San Nicola, affresco, Semsales
San Sebastiano, affresco, Semsales

Lettura ravvicinata

di un'opera:

San Nicola e San Sebastiano

La forma delle giornate di San Nicola e di San Sebastiano mette in evidenza che Severini ancora non padroneggia in pieno la tecnica dell'affresco. Infatti le giornate sono facilmente distinguibili e per la gran parte indipendenti dalla rappresentazione. Col passare del tempo, già nella Sacra Famiglia, l'artista comprende la necessità di mimetizzare le giornate e stende l'intonaco in modo più armonioso rispetto ai soggetti, con i profili corrispondenti a quelli della rappresentazione.

Dettaglio microscopico, sezione pigmenti
Dettaglio microscopico, sezione pigmenti

Forma, colore

e spiritualità

Severini utilizza pigmenti minerali naturali e sintetici. Per alcuni dettagli, come il fiore rosa sul pastorale del Santo, si osserva una luminescenza visibile di colore rosa-rossastro indotta dalla radiazione ultravioletta. In questa stesura è stata identificata una lacca organica: l'alizarina, che considerando il periodo di utilizzo è probabilmente alizarina sintetica.

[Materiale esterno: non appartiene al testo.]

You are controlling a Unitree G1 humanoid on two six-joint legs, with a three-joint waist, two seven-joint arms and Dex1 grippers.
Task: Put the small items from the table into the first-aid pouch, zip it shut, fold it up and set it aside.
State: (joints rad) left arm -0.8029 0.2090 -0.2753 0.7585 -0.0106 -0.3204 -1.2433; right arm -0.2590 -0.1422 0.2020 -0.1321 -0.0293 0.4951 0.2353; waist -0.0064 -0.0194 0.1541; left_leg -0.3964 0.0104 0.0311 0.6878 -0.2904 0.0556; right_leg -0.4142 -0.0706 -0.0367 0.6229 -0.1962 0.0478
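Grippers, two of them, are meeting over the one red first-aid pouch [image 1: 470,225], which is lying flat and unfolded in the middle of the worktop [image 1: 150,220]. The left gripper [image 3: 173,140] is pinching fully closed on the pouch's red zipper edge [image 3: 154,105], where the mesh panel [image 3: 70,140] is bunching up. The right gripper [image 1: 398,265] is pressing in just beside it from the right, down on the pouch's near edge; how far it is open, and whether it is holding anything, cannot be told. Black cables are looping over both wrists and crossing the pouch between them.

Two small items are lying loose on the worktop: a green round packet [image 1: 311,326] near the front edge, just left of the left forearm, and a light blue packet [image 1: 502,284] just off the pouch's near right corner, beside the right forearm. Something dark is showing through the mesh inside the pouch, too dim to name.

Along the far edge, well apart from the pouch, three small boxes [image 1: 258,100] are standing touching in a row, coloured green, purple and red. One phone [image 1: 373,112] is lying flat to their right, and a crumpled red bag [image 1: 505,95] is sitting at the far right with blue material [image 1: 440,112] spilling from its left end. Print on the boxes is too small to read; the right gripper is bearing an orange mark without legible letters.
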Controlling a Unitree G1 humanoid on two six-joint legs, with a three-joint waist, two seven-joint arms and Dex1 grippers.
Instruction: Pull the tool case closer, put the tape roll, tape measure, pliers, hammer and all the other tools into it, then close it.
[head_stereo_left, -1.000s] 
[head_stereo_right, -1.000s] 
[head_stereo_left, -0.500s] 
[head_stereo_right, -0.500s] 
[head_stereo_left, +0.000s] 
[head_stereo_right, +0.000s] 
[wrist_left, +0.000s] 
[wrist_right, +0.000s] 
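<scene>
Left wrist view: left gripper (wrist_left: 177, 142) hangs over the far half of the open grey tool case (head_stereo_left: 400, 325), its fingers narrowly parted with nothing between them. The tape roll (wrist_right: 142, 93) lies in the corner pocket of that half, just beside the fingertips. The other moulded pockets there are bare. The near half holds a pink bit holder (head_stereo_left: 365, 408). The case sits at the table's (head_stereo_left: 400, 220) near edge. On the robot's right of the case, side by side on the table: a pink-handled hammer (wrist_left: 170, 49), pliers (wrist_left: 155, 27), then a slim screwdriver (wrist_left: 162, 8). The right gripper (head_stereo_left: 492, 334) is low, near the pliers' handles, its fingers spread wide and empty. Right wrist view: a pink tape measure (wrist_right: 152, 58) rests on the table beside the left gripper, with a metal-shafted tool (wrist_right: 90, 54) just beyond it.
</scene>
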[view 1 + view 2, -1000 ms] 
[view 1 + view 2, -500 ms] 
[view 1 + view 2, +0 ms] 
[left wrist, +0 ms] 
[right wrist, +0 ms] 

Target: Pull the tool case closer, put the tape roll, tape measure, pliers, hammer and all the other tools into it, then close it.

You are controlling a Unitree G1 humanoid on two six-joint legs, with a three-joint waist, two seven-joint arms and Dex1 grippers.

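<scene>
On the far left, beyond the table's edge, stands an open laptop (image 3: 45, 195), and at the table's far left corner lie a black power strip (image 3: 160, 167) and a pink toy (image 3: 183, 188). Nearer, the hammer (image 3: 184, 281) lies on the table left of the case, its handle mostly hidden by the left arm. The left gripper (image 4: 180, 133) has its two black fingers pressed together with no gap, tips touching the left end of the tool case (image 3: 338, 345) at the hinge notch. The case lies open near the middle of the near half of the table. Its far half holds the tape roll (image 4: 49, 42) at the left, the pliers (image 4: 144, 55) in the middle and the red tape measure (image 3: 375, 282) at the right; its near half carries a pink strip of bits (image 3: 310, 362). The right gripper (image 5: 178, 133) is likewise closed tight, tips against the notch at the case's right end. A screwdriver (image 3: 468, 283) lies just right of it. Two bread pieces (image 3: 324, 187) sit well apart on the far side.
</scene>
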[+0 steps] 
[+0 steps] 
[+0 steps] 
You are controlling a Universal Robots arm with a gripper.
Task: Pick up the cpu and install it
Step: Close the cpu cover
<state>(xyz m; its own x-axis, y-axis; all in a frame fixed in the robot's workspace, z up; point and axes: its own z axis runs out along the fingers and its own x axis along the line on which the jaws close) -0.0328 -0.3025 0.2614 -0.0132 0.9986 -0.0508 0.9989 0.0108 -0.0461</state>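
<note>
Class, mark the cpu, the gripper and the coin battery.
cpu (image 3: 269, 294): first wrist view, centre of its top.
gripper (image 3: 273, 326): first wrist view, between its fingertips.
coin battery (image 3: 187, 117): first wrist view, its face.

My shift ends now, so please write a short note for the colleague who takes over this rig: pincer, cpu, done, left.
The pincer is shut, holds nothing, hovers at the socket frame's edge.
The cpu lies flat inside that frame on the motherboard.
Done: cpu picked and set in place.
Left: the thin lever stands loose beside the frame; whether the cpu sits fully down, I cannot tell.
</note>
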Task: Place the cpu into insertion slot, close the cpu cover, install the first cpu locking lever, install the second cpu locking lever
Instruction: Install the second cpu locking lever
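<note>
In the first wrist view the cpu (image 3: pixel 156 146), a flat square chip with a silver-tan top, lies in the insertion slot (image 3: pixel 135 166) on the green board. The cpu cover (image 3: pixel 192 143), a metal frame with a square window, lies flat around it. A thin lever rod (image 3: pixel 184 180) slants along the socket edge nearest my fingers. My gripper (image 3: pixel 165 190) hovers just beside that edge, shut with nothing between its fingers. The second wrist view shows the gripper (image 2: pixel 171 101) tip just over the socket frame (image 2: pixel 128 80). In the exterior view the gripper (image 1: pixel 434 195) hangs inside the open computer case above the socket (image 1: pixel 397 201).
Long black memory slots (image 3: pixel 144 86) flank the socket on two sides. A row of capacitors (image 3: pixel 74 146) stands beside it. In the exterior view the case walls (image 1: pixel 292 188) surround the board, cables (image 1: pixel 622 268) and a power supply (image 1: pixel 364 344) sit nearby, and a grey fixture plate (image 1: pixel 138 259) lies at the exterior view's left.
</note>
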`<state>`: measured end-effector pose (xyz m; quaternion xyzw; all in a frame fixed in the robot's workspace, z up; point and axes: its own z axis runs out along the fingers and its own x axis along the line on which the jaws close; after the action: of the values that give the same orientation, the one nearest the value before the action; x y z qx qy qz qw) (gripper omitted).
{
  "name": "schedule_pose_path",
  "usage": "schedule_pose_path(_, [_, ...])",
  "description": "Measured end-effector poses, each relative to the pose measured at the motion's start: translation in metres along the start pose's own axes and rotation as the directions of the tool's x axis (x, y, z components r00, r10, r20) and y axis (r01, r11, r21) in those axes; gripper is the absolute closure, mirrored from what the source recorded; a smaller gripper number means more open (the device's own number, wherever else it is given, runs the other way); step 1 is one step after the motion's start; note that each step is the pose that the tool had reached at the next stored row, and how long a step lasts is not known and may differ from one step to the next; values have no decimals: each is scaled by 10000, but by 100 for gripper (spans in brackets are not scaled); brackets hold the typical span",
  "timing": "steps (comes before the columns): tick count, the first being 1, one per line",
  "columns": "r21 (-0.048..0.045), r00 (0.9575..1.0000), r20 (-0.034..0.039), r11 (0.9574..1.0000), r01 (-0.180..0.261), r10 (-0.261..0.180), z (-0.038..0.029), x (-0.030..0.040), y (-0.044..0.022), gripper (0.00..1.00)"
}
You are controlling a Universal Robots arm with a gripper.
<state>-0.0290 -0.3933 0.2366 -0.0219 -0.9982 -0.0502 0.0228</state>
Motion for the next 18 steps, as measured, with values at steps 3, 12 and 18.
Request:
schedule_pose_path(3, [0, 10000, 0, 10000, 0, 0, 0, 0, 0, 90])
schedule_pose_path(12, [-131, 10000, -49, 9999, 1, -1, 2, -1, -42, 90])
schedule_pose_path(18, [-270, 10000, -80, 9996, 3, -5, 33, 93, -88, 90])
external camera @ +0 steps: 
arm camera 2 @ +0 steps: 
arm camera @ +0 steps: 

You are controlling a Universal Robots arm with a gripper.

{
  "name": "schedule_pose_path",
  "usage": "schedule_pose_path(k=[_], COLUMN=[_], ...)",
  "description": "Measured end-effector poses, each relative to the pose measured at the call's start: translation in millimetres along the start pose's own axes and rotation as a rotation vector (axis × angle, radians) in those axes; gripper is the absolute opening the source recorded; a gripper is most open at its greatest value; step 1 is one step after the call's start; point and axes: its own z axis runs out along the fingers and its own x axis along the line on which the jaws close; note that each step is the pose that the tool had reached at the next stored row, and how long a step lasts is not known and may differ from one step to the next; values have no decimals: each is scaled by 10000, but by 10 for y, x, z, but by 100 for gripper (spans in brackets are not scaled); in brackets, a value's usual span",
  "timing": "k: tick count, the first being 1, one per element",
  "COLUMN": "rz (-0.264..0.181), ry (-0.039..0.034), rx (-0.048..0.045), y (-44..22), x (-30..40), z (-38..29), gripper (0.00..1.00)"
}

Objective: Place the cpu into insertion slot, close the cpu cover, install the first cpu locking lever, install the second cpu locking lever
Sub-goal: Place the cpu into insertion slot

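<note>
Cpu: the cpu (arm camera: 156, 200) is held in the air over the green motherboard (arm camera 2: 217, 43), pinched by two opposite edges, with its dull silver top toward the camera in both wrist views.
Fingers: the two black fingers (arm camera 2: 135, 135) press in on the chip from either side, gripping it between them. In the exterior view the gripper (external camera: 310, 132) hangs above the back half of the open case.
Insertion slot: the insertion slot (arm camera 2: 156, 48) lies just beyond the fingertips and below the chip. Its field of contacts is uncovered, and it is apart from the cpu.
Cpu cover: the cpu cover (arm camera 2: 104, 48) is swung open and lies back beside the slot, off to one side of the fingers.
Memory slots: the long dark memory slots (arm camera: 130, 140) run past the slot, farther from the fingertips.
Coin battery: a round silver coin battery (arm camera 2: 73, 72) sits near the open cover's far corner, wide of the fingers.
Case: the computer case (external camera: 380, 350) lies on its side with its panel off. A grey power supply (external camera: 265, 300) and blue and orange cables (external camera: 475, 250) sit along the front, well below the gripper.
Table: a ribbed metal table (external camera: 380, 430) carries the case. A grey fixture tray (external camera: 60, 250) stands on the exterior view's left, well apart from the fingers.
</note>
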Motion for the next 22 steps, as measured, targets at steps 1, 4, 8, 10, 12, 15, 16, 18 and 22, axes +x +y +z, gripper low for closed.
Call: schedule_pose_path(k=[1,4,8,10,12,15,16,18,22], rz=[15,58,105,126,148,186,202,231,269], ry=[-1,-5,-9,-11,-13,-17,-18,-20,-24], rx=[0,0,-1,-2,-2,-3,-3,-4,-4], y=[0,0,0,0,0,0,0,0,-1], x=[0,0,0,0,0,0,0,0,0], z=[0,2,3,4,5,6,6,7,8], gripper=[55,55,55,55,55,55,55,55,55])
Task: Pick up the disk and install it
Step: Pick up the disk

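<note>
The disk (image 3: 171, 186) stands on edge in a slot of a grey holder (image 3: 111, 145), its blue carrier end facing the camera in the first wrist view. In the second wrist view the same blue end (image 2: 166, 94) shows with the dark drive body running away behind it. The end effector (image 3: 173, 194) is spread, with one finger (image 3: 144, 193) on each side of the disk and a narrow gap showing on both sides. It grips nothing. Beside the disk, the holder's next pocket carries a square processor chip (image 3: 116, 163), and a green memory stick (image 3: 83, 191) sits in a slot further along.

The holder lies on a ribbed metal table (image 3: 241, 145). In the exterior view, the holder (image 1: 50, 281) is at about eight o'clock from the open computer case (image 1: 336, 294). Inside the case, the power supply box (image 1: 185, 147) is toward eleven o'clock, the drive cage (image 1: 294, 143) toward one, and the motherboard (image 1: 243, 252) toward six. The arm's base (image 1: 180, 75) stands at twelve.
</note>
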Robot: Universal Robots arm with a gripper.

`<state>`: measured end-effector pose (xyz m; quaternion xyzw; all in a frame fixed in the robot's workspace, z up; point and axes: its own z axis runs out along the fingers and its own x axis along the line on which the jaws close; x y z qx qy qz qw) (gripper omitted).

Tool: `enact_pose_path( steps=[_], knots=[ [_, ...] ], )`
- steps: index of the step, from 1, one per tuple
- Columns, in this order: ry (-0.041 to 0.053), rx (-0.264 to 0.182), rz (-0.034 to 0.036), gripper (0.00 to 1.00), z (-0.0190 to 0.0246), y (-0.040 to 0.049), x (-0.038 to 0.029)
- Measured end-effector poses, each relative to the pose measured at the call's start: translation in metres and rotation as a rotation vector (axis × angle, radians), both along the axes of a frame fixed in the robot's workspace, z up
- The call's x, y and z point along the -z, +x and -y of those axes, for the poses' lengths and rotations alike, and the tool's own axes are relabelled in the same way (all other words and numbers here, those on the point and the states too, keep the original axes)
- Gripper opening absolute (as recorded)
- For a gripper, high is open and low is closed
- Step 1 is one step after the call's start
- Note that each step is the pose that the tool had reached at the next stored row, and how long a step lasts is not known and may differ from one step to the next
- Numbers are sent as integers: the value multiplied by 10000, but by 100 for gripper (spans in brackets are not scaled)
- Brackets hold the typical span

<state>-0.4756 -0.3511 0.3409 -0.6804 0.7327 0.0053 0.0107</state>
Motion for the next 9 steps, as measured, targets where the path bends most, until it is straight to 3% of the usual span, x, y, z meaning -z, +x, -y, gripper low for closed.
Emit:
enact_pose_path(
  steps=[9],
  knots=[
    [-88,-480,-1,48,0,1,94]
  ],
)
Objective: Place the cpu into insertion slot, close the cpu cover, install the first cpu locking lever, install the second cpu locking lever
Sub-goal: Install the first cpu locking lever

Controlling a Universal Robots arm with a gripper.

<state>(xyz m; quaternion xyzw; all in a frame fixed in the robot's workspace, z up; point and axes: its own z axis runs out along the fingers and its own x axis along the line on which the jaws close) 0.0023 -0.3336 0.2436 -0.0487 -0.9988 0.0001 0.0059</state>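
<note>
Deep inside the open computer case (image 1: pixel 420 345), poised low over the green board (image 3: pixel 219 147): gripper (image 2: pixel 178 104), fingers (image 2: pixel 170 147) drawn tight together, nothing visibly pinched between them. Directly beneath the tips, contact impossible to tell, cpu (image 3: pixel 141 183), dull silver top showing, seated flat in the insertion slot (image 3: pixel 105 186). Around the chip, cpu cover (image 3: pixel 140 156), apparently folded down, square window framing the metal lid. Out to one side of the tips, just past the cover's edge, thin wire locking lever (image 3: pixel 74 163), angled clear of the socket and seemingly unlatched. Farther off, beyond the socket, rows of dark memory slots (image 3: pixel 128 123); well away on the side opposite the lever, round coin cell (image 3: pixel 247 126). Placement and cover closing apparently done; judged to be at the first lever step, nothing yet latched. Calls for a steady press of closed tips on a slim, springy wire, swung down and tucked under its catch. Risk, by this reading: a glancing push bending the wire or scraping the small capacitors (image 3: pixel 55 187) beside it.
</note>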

Dettaglio microscopico, sezione pigmenti
Dettaglio microscopico 200x, sezione pigmenti incidente
Dettaglio spolvero, disegno preparatorio

Severini utilizza la tecnica dello spolvero per trasferire il disegno preparatorio sull'intonaco umido, lavorando a partire da cartoni a grandezza naturale elaborati sulla base dei suoi studi e disegni precedenti. A volte si vedono ancora i piccoli punti neri segno dell'uso di questa tecnica, ma spesso lo spolvero è seguito dalle incisioni in modo da trattenere il segno anche dopo la stesura delle tinte che lo coprono.